4

I have millions of GPS coordinates and want to quickly add a column of the country of the coordinates.

My current method works but is extremely slow:

library(data.table)

#REPRODUCE DATA
data <- data.table(latitude=sample(seq(47,52,by=0.001), 1000000, replace = TRUE),
                   longitude=sample(seq(8,23,by=0.001), 1000000, replace = TRUE))

#REQUIRED PACKAGES
if (!require("sp")) install.packages("sp")
if (!require("rworldmap")) install.packages("rworldmap")
if (!require("sf")) install.packages("sf")
library(sp)
library(rworldmap)
library(sf)

#CURRENT SLOW FUNCTION
coords2country = function(points,latcol,loncol){  
  countriesSP <- getMap(resolution='low')
  pointsSP <- st_as_sf(points,coords=c(loncol,latcol),crs=4326)
  pointsSP<- as(pointsSP,"Spatial")
  # use 'over' to get indices of the Polygons object containing each point 
  indices = over(pointsSP, countriesSP)
  # return the ADMIN names of each country
  indices$ADMIN  
  #indices$ISO3 # returns the ISO3 code 
  #indices$continent   # returns the continent (6 continent model)
  #indices$REGION   # returns the continent (7 continent model)
}

#SLOW!
> system.time(data[,country:=coords2country(data,"latitude","longitude"),])
   user  system elapsed 
121.293   7.849 130.226 

Is there a faster/better way to do this? Thanks!

Neal Barsch
  • 2,810
  • 2
  • 13
  • 39
  • I think you have seen [this post](https://stackoverflow.com/questions/14334970/convert-latitude-and-longitude-coordinates-to-country-name-in-r). The other option from this post is to use the `geonames` package. I wonder if this works for you. – jazzurro Oct 21 '18 at 00:29
  • 1
    See [this question](https://stackoverflow.com/questions/17301608/find-in-which-country-each-point-coordinate-belongs-to?rq=1). I tested `map.where()`. This function works really fast. – jazzurro Oct 21 '18 at 00:35
  • @jazzurro, thanks for your help! map.where() is about 10x faster. Cheers! – Neal Barsch Oct 21 '18 at 00:45
  • if most of your points are in the US, Canada, Russia, Australia... you can find manually the biggest rectangle that includes only area from the given country, and pre-filter on those, that could speed up things quite a bit unless the proposed packages already do this kind of optimization. – moodymudskipper Oct 21 '18 at 10:58

1 Answers1

7

There are two similar questions. They are in my comments above. The questions are asking how to get country names from coordinates. Here the OP is asking which is a faster way to do the task.

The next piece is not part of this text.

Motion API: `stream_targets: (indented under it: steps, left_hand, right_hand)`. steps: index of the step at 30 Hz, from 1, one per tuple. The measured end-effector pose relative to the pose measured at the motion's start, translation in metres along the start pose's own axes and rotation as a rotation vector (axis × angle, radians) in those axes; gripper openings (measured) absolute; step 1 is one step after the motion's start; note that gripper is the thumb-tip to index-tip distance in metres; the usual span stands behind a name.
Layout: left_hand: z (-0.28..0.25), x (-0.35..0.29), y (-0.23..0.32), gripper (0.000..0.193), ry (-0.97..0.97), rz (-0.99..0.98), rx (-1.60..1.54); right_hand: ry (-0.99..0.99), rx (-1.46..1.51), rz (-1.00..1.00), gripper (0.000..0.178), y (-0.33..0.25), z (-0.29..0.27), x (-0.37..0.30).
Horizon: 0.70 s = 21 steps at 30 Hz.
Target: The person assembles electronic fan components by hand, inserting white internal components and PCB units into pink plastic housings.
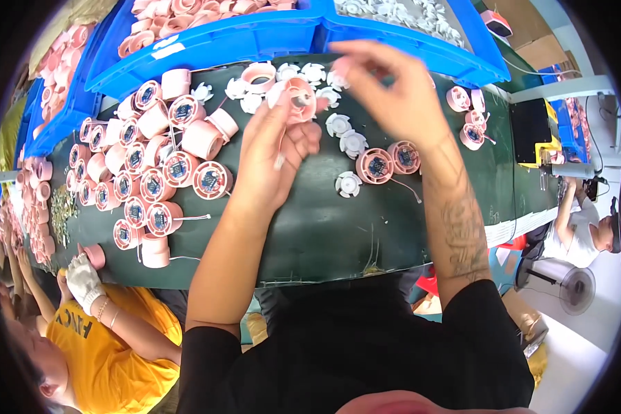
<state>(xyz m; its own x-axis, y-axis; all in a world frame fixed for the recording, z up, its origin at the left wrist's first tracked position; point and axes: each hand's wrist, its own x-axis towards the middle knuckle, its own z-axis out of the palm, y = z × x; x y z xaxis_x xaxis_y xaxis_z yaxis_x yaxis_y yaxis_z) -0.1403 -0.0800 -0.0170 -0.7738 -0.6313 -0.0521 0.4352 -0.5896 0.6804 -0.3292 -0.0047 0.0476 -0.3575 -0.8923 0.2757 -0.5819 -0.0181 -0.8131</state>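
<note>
The left hand (272, 141) is pinching a pink ring-shaped housing (301, 100) above the table (317, 231); the right hand (406, 100), blurred, is hovering near it, thumb and forefinger spread apart. Beyond the left hand, a blue bin (210, 61) is holding heaped pink parts (186, 21). Beyond the right, a second bin (414, 48) is containing white notched pieces (397, 12); a third bin (83, 103), farther left, is carrying more pink parts.

The worktop (331, 234) is dark green, scuffed near its front edge. At right, a round-headed fan (577, 290) stands before a pale expanse (566, 359), floor or wall unclear; brown cardboard (539, 54) sits at upper right. Lighting is bright.
</note>
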Motion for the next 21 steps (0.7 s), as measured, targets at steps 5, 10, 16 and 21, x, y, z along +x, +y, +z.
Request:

Based on the posts, we have three options.

  1. to use the custom function in this question;
  2. to use the geonames package; or
  3. to use map.where() in the map package.

The second option needs a bit of setup. So I just tested map.where(). The following is the result. As the OP said, this function is working much faster.

library(maps)
set.seed(111)
data <- data.table(latitude=sample(seq(47,52,by=0.001), 1000000, replace = TRUE),
                   longitude=sample(seq(8,23,by=0.001), 1000000, replace = TRUE))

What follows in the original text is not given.